Bitcoin (BTC/USD) forecast and analysis on September 16, 2019

As part of the Bitcoin exchange rate forecast, a test of the level of 10220 is expected. Where can we expect an attempt to continue the growth of BTC/USD and the further development of the upward trend. The purpose of this movement is the area near the level of 10850. The conservative area for buying Bitcoin is located near the lower border of the Bollinger Bands indicator strip at the level of 9950.

Bitcoin (BTC/USD) forecast and analysis on September 16, 2019

Cancellation of the option to continue the growth of the Bitcoin exchange rate will be a breakdown of the lower border of the Bollinger Bands indicator stripes. As well as a moving average with a period of 55 and closing of quotations of the pair below the area of ​​9840. This will indicate a change in the current trend in favor of the bearish for BTC/USD. In case of breakdown of the upper border of the Bollinger Bands indicator bands, we should expect an acceleration in the fall of cryptocurrency.
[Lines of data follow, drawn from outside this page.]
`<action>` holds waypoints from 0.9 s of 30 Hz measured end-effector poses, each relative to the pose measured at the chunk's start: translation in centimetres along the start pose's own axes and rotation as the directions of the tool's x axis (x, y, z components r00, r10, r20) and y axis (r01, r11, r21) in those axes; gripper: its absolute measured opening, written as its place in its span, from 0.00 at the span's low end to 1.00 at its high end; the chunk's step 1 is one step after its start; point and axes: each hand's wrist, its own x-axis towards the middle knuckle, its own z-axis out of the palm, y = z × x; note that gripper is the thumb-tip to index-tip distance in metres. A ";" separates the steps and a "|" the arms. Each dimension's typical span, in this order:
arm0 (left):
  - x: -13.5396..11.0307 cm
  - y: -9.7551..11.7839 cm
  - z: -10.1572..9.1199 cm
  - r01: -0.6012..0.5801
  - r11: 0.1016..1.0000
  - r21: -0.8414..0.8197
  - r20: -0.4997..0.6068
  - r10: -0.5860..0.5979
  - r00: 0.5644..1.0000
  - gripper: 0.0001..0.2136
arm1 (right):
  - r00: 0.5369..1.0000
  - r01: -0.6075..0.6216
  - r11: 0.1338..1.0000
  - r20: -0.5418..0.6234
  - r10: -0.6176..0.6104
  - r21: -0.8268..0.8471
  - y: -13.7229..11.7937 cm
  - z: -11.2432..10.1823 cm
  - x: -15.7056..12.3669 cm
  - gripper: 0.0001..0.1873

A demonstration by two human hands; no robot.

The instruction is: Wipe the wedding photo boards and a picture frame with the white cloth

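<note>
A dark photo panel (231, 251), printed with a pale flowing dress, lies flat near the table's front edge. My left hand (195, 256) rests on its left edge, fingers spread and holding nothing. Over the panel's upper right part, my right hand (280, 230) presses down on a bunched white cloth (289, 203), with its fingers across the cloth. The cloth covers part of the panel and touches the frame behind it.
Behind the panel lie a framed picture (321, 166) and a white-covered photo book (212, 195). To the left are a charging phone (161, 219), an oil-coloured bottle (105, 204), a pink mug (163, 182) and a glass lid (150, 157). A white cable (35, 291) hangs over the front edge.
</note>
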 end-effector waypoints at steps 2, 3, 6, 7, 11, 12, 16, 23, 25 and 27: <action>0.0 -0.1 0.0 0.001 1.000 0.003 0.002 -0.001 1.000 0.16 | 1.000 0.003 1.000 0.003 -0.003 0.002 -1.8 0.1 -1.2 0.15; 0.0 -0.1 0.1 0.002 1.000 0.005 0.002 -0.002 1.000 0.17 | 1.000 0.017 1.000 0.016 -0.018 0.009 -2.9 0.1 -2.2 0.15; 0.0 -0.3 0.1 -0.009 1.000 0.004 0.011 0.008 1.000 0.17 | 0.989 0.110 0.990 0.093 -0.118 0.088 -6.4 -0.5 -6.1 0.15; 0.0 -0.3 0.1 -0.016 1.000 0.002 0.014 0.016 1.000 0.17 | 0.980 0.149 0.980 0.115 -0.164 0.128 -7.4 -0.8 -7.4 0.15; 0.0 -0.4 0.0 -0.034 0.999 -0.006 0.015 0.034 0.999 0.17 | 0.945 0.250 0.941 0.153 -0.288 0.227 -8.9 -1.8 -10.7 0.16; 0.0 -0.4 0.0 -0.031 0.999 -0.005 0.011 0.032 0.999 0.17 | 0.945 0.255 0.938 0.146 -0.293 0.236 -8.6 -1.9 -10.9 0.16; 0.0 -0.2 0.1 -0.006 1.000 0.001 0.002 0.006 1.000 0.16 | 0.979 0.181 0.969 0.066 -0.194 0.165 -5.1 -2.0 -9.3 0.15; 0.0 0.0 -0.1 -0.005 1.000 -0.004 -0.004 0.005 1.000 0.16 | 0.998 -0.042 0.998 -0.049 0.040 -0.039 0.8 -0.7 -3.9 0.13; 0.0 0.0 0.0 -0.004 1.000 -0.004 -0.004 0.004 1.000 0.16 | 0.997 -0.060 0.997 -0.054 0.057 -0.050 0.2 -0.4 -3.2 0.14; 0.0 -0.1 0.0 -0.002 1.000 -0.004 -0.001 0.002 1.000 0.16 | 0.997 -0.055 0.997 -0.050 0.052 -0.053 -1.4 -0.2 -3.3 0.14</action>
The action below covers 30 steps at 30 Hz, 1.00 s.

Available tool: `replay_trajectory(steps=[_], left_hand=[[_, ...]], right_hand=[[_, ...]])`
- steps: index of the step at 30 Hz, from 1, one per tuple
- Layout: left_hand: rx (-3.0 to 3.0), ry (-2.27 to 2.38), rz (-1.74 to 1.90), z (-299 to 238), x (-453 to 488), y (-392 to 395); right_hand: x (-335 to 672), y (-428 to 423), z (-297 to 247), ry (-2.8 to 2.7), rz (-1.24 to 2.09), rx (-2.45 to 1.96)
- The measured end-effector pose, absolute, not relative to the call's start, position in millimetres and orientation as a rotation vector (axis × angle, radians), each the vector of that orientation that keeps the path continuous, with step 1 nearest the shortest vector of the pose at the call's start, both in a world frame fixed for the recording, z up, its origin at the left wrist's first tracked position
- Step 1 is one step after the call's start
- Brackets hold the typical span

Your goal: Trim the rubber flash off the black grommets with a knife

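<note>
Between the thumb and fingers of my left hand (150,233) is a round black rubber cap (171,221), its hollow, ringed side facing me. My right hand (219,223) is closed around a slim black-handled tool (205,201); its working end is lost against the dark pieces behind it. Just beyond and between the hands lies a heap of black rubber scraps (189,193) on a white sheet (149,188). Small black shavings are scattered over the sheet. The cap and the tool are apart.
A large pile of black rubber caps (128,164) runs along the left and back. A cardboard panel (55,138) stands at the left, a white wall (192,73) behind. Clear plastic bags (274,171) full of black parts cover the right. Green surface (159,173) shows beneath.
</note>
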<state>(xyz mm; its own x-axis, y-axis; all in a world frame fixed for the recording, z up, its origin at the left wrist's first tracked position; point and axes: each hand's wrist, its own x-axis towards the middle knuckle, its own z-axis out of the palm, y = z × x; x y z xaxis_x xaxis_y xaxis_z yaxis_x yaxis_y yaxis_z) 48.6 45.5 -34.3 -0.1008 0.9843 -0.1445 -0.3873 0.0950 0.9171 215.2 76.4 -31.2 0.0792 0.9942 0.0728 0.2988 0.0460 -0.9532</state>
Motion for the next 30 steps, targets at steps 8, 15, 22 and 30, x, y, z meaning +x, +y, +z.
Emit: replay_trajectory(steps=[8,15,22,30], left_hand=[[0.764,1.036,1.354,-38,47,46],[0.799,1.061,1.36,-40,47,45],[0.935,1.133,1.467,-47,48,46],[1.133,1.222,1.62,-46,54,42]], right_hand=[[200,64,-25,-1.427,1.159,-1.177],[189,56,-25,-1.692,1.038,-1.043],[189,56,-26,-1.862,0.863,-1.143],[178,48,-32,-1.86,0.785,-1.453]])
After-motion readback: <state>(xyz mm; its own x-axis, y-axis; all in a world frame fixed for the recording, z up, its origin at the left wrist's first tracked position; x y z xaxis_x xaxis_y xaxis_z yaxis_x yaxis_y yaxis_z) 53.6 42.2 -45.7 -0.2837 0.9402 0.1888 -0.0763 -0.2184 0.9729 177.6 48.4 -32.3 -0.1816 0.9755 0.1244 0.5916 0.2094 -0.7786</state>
Bitcoin (BTC/USD) forecast and analysis on September 16, 2019 implies a test level of 10220. Further growth is expected to continue to the area above the level of 10850. The conservative area for buying Bitcoin is located area of 9950. Cancellation of the growth option of cryptocurrency will be a breakdown of the level of 9840. In this case, we can expect further the fall.